The lines to repeat are those below from the one containing "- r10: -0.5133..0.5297" down to the one containing "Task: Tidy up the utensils", both included; reproduce them exactly and nothing else.
▬▬▬▬▬▬▬▬▬▬
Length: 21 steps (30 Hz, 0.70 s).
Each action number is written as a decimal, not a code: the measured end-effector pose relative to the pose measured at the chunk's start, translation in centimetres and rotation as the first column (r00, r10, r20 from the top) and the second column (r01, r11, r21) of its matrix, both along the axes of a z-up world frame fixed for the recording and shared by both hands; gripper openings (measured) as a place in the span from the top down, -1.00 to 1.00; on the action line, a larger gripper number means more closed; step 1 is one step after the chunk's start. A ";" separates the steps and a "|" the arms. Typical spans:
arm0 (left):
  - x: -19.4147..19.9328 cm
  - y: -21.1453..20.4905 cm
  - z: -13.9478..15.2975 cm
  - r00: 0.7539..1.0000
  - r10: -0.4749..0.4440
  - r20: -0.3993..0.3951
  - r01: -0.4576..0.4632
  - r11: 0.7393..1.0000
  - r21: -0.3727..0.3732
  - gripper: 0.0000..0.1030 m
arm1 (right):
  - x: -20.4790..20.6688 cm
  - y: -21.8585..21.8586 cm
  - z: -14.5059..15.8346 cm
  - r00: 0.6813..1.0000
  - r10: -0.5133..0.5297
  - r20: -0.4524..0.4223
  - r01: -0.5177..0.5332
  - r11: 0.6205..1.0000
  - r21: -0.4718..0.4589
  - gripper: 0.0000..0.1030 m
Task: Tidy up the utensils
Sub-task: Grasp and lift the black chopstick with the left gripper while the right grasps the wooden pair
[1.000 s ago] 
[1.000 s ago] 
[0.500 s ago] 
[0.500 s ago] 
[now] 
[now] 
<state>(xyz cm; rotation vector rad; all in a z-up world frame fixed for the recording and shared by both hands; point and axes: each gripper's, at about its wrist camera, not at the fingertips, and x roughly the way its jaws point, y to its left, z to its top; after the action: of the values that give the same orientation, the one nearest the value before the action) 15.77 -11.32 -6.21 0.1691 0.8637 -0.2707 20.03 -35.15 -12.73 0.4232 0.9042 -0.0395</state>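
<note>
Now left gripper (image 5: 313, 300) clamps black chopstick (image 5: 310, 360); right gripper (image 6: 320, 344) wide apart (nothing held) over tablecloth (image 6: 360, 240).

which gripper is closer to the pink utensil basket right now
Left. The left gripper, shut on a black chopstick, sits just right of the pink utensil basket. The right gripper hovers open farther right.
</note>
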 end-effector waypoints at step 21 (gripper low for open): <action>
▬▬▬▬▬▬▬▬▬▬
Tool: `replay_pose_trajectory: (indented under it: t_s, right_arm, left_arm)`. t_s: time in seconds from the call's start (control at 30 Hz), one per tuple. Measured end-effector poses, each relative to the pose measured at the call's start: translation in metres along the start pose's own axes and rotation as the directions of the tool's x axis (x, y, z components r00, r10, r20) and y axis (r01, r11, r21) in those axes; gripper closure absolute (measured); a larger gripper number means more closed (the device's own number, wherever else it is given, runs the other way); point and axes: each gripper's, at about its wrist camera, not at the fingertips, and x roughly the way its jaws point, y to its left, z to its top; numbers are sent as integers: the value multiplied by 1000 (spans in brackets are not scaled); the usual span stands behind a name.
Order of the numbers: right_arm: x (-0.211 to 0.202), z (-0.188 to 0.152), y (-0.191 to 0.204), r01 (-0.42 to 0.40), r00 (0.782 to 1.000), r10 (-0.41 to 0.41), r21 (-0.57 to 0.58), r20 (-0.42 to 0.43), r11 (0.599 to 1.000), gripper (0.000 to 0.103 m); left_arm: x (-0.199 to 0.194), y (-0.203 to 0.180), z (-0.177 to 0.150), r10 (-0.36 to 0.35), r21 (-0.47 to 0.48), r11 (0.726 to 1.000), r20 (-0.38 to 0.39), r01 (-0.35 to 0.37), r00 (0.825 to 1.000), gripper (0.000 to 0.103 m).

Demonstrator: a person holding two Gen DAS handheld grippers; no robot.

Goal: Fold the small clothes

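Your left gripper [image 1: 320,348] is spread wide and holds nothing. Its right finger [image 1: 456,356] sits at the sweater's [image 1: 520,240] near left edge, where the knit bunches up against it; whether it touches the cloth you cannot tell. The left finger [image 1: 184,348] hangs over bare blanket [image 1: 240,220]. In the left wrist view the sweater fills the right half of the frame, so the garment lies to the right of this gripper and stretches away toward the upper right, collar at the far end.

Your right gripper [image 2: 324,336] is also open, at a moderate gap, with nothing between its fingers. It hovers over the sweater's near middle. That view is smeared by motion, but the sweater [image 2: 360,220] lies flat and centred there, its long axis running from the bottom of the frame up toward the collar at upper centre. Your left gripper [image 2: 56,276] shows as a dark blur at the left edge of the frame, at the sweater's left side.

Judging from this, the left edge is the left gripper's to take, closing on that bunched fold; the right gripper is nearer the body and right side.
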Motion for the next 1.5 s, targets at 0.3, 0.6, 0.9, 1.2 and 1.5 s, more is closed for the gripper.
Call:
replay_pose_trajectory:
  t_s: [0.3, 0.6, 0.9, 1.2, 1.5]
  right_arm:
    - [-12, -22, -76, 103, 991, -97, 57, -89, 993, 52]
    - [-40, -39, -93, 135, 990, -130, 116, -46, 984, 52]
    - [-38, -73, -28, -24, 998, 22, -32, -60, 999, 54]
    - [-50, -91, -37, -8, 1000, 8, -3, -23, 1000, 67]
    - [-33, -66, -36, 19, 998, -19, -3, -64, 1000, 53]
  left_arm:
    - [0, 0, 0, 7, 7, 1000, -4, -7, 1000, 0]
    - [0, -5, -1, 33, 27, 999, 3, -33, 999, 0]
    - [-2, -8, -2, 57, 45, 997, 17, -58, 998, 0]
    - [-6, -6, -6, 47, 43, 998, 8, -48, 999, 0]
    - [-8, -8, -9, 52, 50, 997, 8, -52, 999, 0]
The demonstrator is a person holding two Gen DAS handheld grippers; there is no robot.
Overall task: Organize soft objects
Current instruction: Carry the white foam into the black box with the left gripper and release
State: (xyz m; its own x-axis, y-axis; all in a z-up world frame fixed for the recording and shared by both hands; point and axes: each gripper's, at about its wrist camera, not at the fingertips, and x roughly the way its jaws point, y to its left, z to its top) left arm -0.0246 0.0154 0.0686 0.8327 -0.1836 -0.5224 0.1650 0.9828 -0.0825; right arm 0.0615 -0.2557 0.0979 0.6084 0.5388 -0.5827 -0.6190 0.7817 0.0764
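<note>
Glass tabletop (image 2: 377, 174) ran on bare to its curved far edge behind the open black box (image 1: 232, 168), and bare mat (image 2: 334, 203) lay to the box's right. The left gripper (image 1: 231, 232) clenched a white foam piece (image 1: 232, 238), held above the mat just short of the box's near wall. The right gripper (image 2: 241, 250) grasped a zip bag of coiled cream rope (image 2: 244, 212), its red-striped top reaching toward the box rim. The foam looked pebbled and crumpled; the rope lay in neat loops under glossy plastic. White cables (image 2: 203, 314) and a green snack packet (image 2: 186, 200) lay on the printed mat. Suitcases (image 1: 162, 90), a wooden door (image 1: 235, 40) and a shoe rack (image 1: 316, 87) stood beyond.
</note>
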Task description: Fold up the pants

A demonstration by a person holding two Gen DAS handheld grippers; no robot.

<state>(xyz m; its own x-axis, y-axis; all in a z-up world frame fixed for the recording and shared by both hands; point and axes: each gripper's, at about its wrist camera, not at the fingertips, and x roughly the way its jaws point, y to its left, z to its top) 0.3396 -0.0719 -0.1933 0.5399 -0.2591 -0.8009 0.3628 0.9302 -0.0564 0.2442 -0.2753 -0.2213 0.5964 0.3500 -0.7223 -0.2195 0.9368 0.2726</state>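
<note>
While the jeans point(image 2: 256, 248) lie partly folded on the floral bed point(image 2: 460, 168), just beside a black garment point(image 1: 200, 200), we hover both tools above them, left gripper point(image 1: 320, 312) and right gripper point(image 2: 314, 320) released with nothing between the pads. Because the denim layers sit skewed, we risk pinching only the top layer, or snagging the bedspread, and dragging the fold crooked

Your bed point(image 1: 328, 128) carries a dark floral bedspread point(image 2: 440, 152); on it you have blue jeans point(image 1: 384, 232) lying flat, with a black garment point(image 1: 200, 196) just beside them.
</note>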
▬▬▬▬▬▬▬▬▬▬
> **Your solution**:
  - r10: -0.5133..0.5297
  - r20: -0.4524..0.4223
  - r01: -0.5177..0.5332
  - r11: 0.6205..1.0000
  - r21: -0.4718..0.4589
  - gripper: 0.0000..0.1030 m
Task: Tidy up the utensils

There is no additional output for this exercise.